Niamey : des démolitions stratégiques pour une sécurité aéroportuaire renforcée

Dans le quartier de Kobontafa, attenant à l’aéroport international de Niamey, une effervescence inhabituelle règne alors que de nombreux résidents s’empressent de démanteler leurs propres habitations. Toitures, portes et fenêtres sont retirées en urgence, anticipant une destruction imminente. Cette opération d’envergure, initiée par les autorités, cible des constructions jugées illégales au sein de l’emprise aéroportuaire.

Cette action décisive s’inscrit dans un programme de renforcement des mesures de sécurité. Elle fait suite à l’attaque du 29 janvier dernier, qui a visé l’aéroport international Diori Hamani et une base de drones militaire située dans la capitale. Les informations recueillies par les autorités nigériennes suggèrent que les assaillants auraient emprunté ces zones d’habitation informelles pour infiltrer le périmètre ciblé.

Selon les données officielles, cette initiative impacte près de 26 000 personnes réparties dans quatre quartiers édifiés sans autorisation. Ces zones occupent une superficie significative du domaine aéroportuaire, constituant, aux yeux des autorités, une vulnérabilité sécuritaire majeure pour la capitale.

Le Niger est confronté depuis plusieurs années à une instabilité sécuritaire persistante, alimentée par des groupes armés affiliés à Al-Qaïda et à l’organisation État islamique. Ces entités extrémistes sont particulièrement actives dans diverses régions du pays, y compris aux abords de la capitale, Niamey.

L’attaque de janvier, revendiquée par l’État islamique au Sahel (EIS), a été repoussée par les forces nigériennes, bénéficiant de l’appui de partenaires russes. Le bilan officiel de cet affrontement fait état de vingt combattants neutralisés et de quatre militaires nigériens blessés. Les infrastructures visées ont également subi des dégâts matériels considérables.

Quelques semaines après l’incident, le général Abdourahamane Tiani, président du Conseil national pour la sauvegarde de la patrie, avait publiquement reconnu une lacune dans le dispositif de sécurité qui avait permis cette incursion. Il avait alors précisé que les assaillants avaient pour objectif de neutraliser les capacités aériennes de l’armée nigérienne.
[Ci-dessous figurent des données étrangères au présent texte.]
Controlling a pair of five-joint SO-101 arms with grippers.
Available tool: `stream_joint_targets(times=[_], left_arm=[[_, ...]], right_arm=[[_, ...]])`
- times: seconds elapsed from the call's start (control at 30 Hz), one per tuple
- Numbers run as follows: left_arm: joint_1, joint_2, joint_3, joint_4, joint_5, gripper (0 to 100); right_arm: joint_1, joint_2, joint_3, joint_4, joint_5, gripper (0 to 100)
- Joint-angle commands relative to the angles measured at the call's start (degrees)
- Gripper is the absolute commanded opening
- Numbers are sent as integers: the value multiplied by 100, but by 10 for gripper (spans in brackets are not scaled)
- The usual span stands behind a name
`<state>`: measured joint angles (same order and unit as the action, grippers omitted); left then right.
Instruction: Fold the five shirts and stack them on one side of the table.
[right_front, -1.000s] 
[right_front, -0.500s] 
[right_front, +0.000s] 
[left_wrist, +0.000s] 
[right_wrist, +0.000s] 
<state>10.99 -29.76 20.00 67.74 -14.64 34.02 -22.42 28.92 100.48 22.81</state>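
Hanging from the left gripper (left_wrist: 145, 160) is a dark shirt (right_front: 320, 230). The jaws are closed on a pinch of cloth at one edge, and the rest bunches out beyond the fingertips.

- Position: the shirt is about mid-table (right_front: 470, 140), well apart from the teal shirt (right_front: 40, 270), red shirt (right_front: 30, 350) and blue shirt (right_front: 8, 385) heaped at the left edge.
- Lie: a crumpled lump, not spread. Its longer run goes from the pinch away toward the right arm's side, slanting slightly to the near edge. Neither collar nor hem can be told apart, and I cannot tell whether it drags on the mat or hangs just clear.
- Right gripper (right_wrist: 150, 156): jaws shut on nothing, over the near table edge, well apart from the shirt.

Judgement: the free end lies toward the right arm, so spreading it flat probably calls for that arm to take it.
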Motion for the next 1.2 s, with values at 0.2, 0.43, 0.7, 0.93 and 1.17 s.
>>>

Le colonel Amadou Abdramane, ministre des Transports et de l’Aviation civile, a précisé que les démolitions se concentrent initialement sur la partie orientale de l’aéroport. Cette zone, occupée de manière irrégulière, a été formellement identifiée comme le point d’entrée des assaillants lors de l’attaque. L’objectif est clair : éliminer cette vulnérabilité.

De son côté, le général Mohamed Toumba, ministre de l’Intérieur, a insisté sur le fait que la persistance de ces quartiers représente un risque élevé de nouvelles infiltrations. Il a également mis en garde contre une potentielle dégradation du statut de l’aéroport auprès des instances internationales compétentes en matière de sûreté, si des garanties suffisantes n’étaient pas apportées.

Les autorités nigériennes s’engagent à offrir une indemnisation aux individus impactés par ces démolitions. Pour en bénéficier, les personnes concernées doivent impérativement s’enregistrer dans le cadre du processus de recensement mis en place.

Parallèlement à ces démolitions, le dispositif de protection autour de l’aéroport a été considérablement renforcé. La clôture de sécurité a été étendue et plus de 350 caméras de surveillance de pointe ont été installées, couvrant l’intégralité du site, tant à l’intérieur qu’à l’extérieur.

À l’échelle nationale, les autorités intensifient également les campagnes de sensibilisation. Elles encouragent activement les citoyens à signaler toute activité ou personne suspecte aux services de sécurité, via des numéros d’urgence dédiés, contribuant ainsi à la sécurité collective du Niger.